[Activity]: Single out the lines of the material that contain "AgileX" and copy them.
○ ○ ○ ○ ○ ○ ○
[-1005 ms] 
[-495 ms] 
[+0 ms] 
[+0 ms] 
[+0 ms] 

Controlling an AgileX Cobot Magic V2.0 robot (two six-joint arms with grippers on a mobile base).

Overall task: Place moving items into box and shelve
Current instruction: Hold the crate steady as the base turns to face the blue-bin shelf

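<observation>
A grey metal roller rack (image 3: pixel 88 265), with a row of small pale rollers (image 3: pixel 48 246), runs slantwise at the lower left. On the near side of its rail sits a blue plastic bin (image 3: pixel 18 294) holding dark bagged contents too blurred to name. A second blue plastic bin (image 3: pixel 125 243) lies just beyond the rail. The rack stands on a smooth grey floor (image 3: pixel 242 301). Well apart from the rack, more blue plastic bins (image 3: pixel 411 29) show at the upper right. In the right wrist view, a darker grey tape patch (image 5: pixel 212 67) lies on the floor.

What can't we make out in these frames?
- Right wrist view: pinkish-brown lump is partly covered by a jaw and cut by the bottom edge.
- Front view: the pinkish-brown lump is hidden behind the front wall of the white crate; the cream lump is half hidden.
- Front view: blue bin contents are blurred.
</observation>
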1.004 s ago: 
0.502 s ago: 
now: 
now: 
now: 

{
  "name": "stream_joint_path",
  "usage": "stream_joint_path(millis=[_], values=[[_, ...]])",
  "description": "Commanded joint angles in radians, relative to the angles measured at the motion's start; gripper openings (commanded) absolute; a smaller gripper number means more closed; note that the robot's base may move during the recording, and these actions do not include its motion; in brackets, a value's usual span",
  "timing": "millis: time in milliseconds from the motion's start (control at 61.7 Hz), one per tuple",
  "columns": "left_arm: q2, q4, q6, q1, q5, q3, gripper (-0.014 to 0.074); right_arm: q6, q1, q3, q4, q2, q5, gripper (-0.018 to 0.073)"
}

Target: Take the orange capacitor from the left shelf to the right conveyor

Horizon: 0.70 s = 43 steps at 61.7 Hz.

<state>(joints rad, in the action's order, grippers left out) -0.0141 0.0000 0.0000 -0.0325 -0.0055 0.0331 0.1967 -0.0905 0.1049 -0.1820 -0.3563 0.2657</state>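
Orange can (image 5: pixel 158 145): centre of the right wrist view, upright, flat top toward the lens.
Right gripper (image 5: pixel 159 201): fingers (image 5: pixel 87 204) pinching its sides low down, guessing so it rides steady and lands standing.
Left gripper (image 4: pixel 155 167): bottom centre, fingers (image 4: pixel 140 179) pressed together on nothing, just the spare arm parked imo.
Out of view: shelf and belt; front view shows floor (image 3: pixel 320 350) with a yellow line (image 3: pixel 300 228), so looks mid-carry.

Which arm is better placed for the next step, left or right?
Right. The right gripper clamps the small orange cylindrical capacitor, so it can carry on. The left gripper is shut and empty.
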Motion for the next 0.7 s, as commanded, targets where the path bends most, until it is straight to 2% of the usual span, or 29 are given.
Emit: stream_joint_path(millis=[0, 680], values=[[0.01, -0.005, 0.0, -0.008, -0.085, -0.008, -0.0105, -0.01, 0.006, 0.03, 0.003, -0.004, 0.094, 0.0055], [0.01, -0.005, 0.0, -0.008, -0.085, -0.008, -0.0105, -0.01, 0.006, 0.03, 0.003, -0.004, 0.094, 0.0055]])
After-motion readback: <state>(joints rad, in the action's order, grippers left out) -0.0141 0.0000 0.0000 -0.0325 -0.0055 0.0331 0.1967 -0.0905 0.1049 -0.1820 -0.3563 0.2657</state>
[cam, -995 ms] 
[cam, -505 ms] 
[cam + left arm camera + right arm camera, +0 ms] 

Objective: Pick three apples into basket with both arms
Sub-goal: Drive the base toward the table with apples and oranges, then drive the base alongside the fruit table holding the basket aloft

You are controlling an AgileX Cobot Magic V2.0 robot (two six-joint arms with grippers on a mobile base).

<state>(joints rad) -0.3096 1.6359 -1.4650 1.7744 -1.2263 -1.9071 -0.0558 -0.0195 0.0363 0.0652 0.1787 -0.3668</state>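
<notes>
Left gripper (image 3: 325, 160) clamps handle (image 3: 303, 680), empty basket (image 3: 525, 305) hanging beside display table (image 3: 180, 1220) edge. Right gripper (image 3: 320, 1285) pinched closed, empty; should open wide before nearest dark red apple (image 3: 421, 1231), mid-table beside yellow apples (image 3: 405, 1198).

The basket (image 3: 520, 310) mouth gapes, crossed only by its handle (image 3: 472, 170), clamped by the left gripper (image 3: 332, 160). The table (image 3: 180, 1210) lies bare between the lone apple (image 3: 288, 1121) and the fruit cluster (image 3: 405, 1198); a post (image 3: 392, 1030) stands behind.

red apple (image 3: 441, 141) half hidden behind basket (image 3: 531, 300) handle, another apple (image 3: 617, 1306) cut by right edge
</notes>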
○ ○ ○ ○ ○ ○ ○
[Exercise output]:
Controlling an AgileX Cobot Magic V2.0 robot (two six-joint arms with grippers on a mobile base).
You are controlling an AgileX Cobot Magic V2.0 robot (two six-joint arms with grippers on a mobile base).

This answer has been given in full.